Sedangkan untuk pergerak minyak premium Eropa, Brent Oil pengiriman Agustus telah diperdagangkan lebih rendah dengan mencatat penurunan sebesar 1.01% di level $62.55 per barel di ICE Future Europe exchange yang berbasis di London. Pergerakan harga minyak premium Eropa pada pagi ini telah terpantau bergerak menyentuh level $62.41 untuk sesi terendah harian dan level $62.83 untuk sesi tertinggi harian. Perkembangan yang terjadi di wilayah Yunani masih menjadi fokus pasar hingga saat ini, ketika kebuntuan negosiasi antara Yunani dengan kreditur internasional. Sementara itu, pada hari Minggu kemarin PBOC telah memangkas tingkat suku bunga utama sebanyak 25 basis poin menjadi 4.85%, dan untuk suku bunga deposito dalam setahun turun sebanyak 25 basis poin menjadi 2%.

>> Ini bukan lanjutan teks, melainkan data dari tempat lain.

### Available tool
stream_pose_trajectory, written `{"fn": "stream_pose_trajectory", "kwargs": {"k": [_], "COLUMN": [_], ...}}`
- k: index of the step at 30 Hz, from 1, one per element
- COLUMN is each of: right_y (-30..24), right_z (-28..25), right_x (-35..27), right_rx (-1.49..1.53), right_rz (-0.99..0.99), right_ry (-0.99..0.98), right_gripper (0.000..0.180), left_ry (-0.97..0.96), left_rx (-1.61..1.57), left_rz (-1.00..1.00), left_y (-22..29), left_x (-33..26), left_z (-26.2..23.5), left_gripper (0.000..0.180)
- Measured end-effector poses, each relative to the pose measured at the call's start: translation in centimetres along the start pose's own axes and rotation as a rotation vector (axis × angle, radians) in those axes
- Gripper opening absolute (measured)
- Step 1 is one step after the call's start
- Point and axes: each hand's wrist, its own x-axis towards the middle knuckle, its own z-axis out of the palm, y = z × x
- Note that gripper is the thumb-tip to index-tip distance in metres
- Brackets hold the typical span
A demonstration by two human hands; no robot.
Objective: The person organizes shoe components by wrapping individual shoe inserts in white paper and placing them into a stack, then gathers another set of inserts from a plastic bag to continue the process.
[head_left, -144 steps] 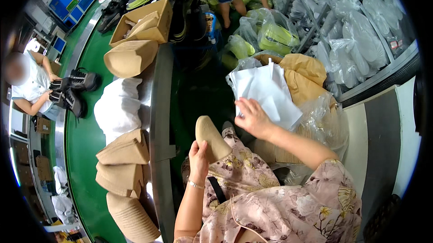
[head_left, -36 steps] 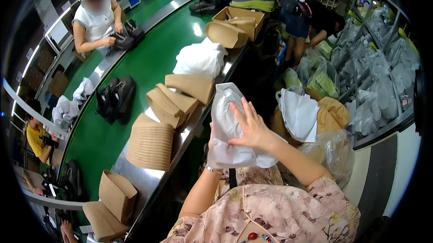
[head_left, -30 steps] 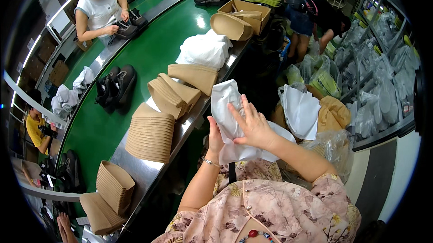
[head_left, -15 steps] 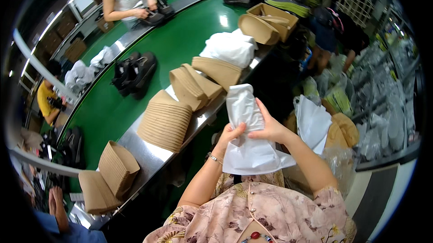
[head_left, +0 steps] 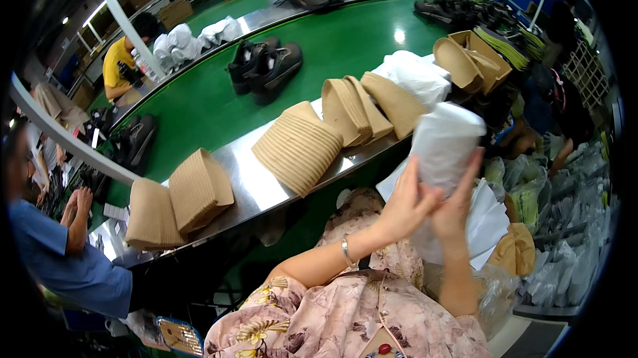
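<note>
A white tissue-paper bundle (head_left: 446, 138) stands upright between my two hands, off the near edge of the bench. My left hand (head_left: 407, 204) presses its lower left side, thumb reaching across toward the other hand. My right hand (head_left: 454, 210), smeared a little by motion, grips the right side. Loose paper trails below the hands, partly hidden by them. Whatever may be inside the paper does not show. To the right of my right hand lie flat white paper sheets (head_left: 488, 222).
Nested brown cardboard inserts (head_left: 299, 148) line the steel ledge (head_left: 242, 182), with a crumpled white paper heap (head_left: 412, 75) beyond. Dark shoes (head_left: 269, 71) sit on the green conveyor belt (head_left: 352, 42). Bagged goods (head_left: 571, 261) fill a rack at right. Co-workers stand across and at left.
The view has swung left, so the bench appears farther right. My hands have drawn closer together around the paper, which looks more compact and flares less at its lower end.
</note>
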Motion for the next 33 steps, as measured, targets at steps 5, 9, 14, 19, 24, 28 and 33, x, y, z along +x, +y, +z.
{"fn": "stream_pose_trajectory", "kwargs": {"k": [5,9,14,19,24,28,33], "right_y": [-0.3,0.2,-0.4,-1.0,-0.8,-0.4,-1.2], "right_z": [1.2,1.1,1.0,2.6,2.3,2.1,1.5], "right_x": [-0.1,-0.3,-0.8,-0.7,-0.7,0.1,1.7], "right_rx": [0.969,1.282,1.451,1.421,0.801,0.555,0.851], "right_rz": [0.196,0.578,0.647,0.744,0.449,0.124,0.16], "right_ry": [-0.229,-0.327,-0.332,-0.219,-0.015,-0.102,-0.368], "right_gripper": [0.078,0.042,0.043,0.039,0.042,0.052,0.058], "left_ry": [-0.057,-0.127,-0.274,-0.06,-0.052,-0.239,-0.253], "left_rx": [-0.922,-1.042,-1.302,-1.146,-1.127,-1.257,-1.115], "left_rz": [-0.421,-0.535,-0.635,-0.67,-0.478,-0.58,-0.56], "left_y": [-2.7,-4.2,-4.0,-2.2,-0.7,0.9,2.1], "left_x": [1.3,0.9,0.2,0.2,0.0,-0.5,-1.2], "left_z": [-2.9,-3.0,-3.1,-3.2,-2.7,-4.8,-7.0], "left_gripper": [0.049,0.054,0.07,0.06,0.064,0.074,0.065]}}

Pada perdagangan nilai mata uang di hari Senin (29/ 06/ 2015), dilaporkan bahwa nilai apresiasi mata uang Euro terlihat mengalami pelemahangerak nilai apreiasinya terhadap mata uang USD. Hal ini terjadi karena perhatian para pelaku pasar fokus kepada perkembangan yang terjadi di negara Yunani.

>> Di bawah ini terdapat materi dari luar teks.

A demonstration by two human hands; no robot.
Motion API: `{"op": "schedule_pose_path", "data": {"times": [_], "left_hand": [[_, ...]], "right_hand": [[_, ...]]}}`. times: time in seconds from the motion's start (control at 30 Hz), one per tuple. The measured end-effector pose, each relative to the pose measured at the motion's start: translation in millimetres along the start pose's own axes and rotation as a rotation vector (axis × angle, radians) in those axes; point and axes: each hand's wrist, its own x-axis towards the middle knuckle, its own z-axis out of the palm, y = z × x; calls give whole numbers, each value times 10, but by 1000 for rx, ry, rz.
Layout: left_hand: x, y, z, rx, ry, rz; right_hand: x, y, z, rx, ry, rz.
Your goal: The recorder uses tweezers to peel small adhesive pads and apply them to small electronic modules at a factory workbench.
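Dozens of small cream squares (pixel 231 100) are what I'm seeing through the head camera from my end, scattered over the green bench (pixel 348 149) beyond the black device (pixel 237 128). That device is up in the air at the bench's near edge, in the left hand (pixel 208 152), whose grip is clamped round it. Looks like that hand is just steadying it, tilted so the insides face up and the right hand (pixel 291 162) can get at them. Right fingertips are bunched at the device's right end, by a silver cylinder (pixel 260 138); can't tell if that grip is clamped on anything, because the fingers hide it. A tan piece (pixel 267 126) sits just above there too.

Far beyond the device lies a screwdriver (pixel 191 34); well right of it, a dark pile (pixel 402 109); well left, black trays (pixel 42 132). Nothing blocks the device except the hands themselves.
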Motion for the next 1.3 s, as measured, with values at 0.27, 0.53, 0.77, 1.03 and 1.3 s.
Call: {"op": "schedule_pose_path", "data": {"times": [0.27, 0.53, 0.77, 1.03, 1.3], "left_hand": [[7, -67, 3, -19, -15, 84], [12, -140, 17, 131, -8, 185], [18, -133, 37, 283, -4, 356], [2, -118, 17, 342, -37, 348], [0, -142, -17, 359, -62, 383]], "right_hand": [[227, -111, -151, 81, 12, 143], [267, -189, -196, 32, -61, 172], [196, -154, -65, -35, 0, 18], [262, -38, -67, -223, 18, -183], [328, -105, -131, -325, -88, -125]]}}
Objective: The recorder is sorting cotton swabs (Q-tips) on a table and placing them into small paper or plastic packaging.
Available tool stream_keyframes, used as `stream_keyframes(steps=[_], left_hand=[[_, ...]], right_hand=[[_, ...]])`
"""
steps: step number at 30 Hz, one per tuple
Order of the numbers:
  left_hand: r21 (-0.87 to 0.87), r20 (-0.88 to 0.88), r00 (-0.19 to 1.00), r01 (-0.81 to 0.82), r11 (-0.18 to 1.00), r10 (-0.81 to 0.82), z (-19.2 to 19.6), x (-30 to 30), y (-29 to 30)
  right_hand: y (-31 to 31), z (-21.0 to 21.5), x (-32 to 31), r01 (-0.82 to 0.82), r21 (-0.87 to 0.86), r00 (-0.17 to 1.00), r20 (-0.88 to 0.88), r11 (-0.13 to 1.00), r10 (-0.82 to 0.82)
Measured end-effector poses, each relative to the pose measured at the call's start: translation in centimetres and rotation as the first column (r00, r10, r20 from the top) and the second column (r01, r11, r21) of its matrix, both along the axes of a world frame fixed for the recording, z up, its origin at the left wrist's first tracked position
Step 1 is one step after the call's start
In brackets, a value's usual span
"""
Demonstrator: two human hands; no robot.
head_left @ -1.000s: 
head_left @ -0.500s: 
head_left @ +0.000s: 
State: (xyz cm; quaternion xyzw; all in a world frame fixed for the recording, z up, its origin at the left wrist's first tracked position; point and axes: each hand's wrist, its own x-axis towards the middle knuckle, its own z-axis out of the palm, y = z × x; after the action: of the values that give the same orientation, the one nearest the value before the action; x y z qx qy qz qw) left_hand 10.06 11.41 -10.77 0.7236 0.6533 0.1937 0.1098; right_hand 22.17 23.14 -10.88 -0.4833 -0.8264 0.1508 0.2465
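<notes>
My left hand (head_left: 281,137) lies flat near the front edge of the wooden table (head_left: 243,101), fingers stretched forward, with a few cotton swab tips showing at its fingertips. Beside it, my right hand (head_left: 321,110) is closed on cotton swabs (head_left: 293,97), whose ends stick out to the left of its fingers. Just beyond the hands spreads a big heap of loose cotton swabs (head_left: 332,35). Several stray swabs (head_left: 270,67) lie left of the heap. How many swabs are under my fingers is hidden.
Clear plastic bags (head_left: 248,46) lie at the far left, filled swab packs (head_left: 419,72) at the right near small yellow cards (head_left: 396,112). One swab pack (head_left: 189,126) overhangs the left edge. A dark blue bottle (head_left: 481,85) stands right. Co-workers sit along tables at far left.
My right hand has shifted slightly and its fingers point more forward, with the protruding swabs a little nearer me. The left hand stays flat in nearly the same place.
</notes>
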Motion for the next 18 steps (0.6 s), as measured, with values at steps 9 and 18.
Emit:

Berlangsungnya perdagangan di sesi Asia, EUR/ USD terpantau melemah 1.30% dengan diperdagangkan pada level 1.1018. Pasangan ini terlihat telah bergerak menyentuh level 1.0955 untuk sesi terendah harian dan level 1.1033 untuk sesi tertinggi harian.

Euro masih terlihat tertekan pada pagi ini terhadap dollar AS dengan melanjutkan penurunan dari sesi sebelumnya, ketika permintaan greenback terlihat alami peningkatan ditengah pulihnya kondisi ekonomi Amerika. Pada hari Jum’at lalu, sebuah laporan resmi yang dirilis oleh University of Michigan menyebutkan bahwa sentimen konsumen Amerika telah direvisi naik, yang disesuaikan secara musiman menjadi 96.1 di bulan Juni dari 94.6.

Mata uang Negara Australia ini, Aussie, dilaporkan terpantau cenderung melemah terhadap mata uang USD nilai apresiasinya, ketika permintaan greenback meningkat akibat membaiknya kondisi ekonomi Amerika. Berlangsungnya perdagangan sesi Asia, AUD/ USD telah terpantau melemah 0.24% dengan diperdagangkan pada level 0.7640. Pergerakan pasangan tersebut pada pagi ini telah terlihat bergerak menyentuh level 0.7588 untuk sesi terendah harian dan level 0.7647 untuk sesi tertinggi harian.

Minimnya laporan ekonomi di sesi perdagangan pasar Asia tampaknya akan membawa kondisi pasar cenderung lebih tenang. Meski demikian, potensi gejolak pergerakan harga pasar global diperkirakan akan terjadi ketika perdagangan di Eropa dan Amerika telah beroperasi.